Given information:
▼

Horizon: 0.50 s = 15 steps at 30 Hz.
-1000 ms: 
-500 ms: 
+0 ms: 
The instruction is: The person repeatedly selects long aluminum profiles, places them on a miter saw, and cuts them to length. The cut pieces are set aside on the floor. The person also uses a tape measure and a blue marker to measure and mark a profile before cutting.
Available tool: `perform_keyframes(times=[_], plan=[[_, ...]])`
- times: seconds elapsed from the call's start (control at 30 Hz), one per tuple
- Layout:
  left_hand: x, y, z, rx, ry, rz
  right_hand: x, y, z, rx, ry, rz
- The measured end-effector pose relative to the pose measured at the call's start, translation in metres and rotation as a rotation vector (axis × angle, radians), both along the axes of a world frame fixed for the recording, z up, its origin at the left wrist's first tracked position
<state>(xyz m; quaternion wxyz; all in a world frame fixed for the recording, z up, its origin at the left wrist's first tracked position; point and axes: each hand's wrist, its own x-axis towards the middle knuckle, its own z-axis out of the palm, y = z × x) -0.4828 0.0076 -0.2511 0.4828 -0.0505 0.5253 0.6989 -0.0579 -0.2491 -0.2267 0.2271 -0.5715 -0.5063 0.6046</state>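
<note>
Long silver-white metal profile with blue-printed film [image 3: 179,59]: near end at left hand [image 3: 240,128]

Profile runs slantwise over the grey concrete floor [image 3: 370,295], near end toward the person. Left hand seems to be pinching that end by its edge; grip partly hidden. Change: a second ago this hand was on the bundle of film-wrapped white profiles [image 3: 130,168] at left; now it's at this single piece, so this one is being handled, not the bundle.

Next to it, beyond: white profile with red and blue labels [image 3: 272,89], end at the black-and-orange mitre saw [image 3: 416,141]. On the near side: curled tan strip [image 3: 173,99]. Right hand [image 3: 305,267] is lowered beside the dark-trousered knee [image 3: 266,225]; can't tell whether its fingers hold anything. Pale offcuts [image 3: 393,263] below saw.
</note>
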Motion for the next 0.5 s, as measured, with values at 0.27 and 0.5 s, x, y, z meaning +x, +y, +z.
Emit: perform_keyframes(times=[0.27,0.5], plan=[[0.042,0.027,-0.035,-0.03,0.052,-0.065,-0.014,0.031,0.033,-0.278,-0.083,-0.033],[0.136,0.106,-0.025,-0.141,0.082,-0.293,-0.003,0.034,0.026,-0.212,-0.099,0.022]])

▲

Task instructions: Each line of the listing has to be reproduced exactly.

Answer area:
Horizon: 0.50 s = 15 steps at 30 Hz.
-1000 ms: 
-500 ms: 
+0 ms: 
The instruction is: The person repeatedly selects long aluminum profiles, places them on a miter saw, and cuts them to length. The cut pieces are set aside on the floor. The person also uses a tape measure and a blue marker to measure and mark a profile before cutting.
Available tool: `perform_keyframes(times=[_], plan=[[_, ...]])`
- times: seconds elapsed from the call's start (control at 30 Hz), one per tuple
- Layout:
  left_hand: x, y, z, rx, ry, rz
  right_hand: x, y, z, rx, ry, rz
- The measured end-effector pose relative to the pose measured at the call's start, translation in metres and rotation as a rotation vector (axis × angle, radians), both along the axes of a world frame fixed for the recording, z up, its origin at the left wrist's first tracked position
<state>(xyz m; quaternion wxyz; all in a world frame fixed for the recording, z up, its origin at the left wrist's first tracked position; point and axes: each hand's wrist, its own x-axis towards the middle knuckle, its own z-axis out of the palm, y = z × x) -0.4828 0.0076 -0.2511 0.4828 -0.0505 0.5253 0.6989 -0.0579 -0.2491 -0.2267 0.2271 -0.5715 -0.5063 0.6046</state>
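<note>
Long silver-white metal profile with blue-printed film [image 3: 179,59]: near end at left hand [image 3: 240,128]

Profile runs slantwise over the grey concrete floor [image 3: 370,295], near end toward the person. Left hand seems to be pinching that end by its edge; grip partly hidden. Change: a second ago this hand was on the bundle of film-wrapped white profiles [image 3: 130,168] at left; now it's at this single piece, so this one is being handled, not the bundle.

Next to it, beyond: white profile with red and blue labels [image 3: 272,89], end at the black-and-orange mitre saw [image 3: 416,141]. On the near side: curled tan strip [image 3: 173,99]. Right hand [image 3: 305,267] is lowered beside the dark-trousered knee [image 3: 266,225]; can't tell whether its fingers hold anything. Pale offcuts [image 3: 393,263] below saw.
</note>
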Motion for the next 0.5 s, as measured, with values at 0.27 and 0.5 s, x, y, z meaning +x, +y, +z.
Emit: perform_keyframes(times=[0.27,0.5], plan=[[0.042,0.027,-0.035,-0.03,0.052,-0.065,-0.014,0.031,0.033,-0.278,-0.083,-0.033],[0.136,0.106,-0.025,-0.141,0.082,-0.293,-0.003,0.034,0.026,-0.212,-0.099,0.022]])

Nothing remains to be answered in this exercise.